**WHAT TO PRODUCE:** The line containing "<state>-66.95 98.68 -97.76" marks the start; please restate exactly that line and only the lines following it through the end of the material below.

**THE DATA:**
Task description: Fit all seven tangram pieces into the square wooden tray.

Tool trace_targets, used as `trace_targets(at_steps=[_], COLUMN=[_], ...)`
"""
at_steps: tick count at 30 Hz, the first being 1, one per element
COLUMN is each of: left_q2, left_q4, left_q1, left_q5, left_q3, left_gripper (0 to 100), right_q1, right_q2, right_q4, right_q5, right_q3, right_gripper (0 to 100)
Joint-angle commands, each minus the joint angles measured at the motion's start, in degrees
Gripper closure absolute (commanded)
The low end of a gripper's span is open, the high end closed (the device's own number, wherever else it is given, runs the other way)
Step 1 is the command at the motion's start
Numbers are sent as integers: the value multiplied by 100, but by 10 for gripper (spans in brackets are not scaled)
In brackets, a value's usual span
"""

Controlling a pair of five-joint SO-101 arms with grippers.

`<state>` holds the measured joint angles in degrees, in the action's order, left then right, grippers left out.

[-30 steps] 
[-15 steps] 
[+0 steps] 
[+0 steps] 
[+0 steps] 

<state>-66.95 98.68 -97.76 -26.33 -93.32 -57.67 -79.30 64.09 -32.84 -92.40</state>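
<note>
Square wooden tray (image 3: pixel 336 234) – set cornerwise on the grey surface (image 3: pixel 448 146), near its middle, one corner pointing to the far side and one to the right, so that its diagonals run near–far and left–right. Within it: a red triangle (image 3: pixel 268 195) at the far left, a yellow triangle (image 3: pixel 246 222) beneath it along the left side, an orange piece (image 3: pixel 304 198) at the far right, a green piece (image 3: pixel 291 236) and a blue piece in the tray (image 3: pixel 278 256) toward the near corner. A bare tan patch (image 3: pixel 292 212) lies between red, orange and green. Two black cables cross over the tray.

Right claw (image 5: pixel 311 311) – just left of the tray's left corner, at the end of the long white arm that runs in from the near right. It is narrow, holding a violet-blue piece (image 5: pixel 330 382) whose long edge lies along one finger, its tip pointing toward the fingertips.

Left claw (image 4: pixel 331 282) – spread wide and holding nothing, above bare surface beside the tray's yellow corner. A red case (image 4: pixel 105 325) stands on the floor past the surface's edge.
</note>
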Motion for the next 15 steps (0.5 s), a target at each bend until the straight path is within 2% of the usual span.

**OUTPUT FOR THIS TASK:**
<state>-66.95 98.68 -97.76 -26.33 -93.32 -57.67 -79.30 64.09 -32.84 -92.40</state>
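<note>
Square wooden tray (image 3: pixel 336 234) – set cornerwise on the grey surface (image 3: pixel 448 146), near its middle, one corner pointing to the far side and one to the right, so that its diagonals run near–far and left–right. Within it: a red triangle (image 3: pixel 268 195) at the far left, a yellow triangle (image 3: pixel 246 222) beneath it along the left side, an orange piece (image 3: pixel 304 198) at the far right, a green piece (image 3: pixel 291 236) and a blue piece in the tray (image 3: pixel 278 256) toward the near corner. A bare tan patch (image 3: pixel 292 212) lies between red, orange and green. Two black cables cross over the tray.

Right claw (image 5: pixel 311 311) – just left of the tray's left corner, at the end of the long white arm that runs in from the near right. It is narrow, holding a violet-blue piece (image 5: pixel 330 382) whose long edge lies along one finger, its tip pointing toward the fingertips.

Left claw (image 4: pixel 331 282) – spread wide and holding nothing, above bare surface beside the tray's yellow corner. A red case (image 4: pixel 105 325) stands on the floor past the surface's edge.
</note>
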Motion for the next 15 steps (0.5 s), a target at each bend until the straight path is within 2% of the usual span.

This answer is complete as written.